> Your goal:
Output only the lines below that start at the line containing "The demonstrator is" and end at the line containing "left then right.", with both ends kept.

/---

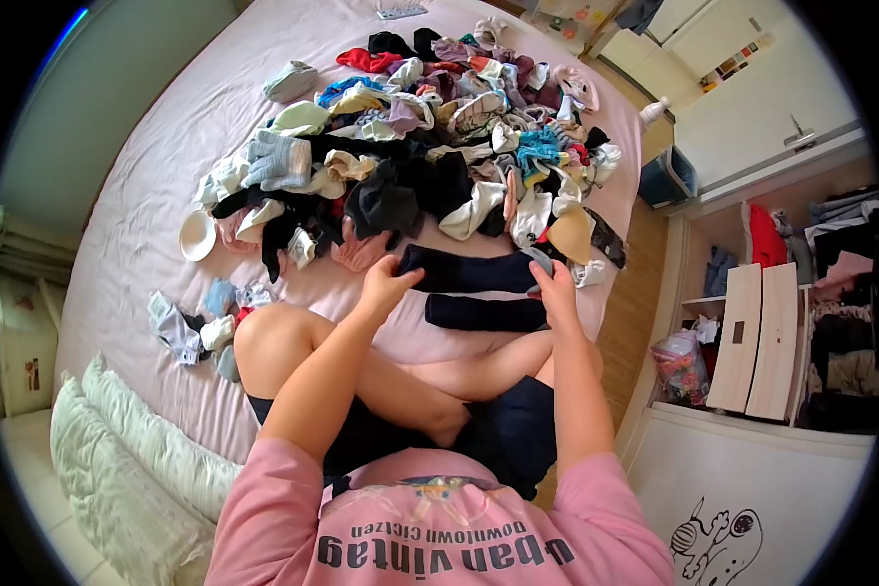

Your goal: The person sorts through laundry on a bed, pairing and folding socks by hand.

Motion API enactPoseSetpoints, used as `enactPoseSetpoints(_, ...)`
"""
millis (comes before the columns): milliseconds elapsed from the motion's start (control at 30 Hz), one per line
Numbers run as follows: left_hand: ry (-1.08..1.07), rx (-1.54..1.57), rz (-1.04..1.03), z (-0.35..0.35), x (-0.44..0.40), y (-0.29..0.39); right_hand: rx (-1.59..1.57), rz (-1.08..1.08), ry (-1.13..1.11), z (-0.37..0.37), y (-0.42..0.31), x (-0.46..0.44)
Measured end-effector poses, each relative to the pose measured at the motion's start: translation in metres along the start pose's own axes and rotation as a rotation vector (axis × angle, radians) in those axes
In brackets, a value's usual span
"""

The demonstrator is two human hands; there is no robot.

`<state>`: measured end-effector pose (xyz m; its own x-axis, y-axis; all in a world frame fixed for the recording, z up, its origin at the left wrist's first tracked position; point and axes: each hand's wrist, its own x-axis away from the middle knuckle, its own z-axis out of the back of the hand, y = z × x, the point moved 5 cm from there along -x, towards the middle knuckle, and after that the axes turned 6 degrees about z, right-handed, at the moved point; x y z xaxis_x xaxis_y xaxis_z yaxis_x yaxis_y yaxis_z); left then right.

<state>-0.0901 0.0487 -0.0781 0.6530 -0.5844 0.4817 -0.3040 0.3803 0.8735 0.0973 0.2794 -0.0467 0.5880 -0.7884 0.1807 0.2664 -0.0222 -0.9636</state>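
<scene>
A long dark navy sock [474,271] with a grey end is stretched sideways above the bed, in front of my crossed legs. My left hand [391,283] pinches its left end, and my right hand [557,291] grips the grey end on the right. A second dark sock [485,313] lies flat just below it, close to my right hand. Beyond my hands spreads a large tangled heap of socks and small garments [381,200] in white, black, grey, blue and red.
A smaller group of garments [176,330] lies by my left knee. Near the heap's left edge sits a pale round cup-shaped piece [197,235]. Pale green pillows [117,479] are at lower left. Right of the bed [142,205] stand an open wardrobe [689,264] and a dark bin [667,177].
</scene>
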Motion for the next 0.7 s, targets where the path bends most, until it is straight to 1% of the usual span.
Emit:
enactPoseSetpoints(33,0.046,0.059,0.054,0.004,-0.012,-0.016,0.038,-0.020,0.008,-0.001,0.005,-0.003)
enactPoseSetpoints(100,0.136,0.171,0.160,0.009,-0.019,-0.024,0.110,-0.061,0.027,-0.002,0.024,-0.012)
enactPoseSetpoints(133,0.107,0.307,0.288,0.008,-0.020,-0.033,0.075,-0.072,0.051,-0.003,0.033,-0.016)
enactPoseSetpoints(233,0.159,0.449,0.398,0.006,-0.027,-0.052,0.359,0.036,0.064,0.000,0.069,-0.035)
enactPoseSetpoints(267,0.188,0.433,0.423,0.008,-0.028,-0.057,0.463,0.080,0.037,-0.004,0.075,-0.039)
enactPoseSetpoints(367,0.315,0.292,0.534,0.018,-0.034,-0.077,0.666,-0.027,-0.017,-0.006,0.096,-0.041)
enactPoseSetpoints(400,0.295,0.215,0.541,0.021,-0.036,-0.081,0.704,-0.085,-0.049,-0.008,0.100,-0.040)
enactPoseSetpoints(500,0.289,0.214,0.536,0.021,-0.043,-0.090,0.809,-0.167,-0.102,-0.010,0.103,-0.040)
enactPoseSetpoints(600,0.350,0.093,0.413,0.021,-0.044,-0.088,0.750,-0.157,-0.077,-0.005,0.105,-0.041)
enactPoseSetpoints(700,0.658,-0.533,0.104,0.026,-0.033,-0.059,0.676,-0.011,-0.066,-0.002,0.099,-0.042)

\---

> Your solution:
The demonstrator is two human hands; there is no robot.

`<state>`: measured end-effector pose (xyz m; its own x-axis, y-axis; all in a world frame fixed for the recording, z up, its origin at the left wrist's first tracked position; point and axes: each hand's wrist, its own x-axis away from the middle knuckle, its own z-axis out of the back of the hand, y = z × x, the point moved 5 cm from there along -x, towards the middle knuckle, and after that the axes turned 6 degrees about z, right-handed, at the moved point; x y z xaxis_x xaxis_y xaxis_z yaxis_x yaxis_y yaxis_z); left then right.

No further work remains in this exercise.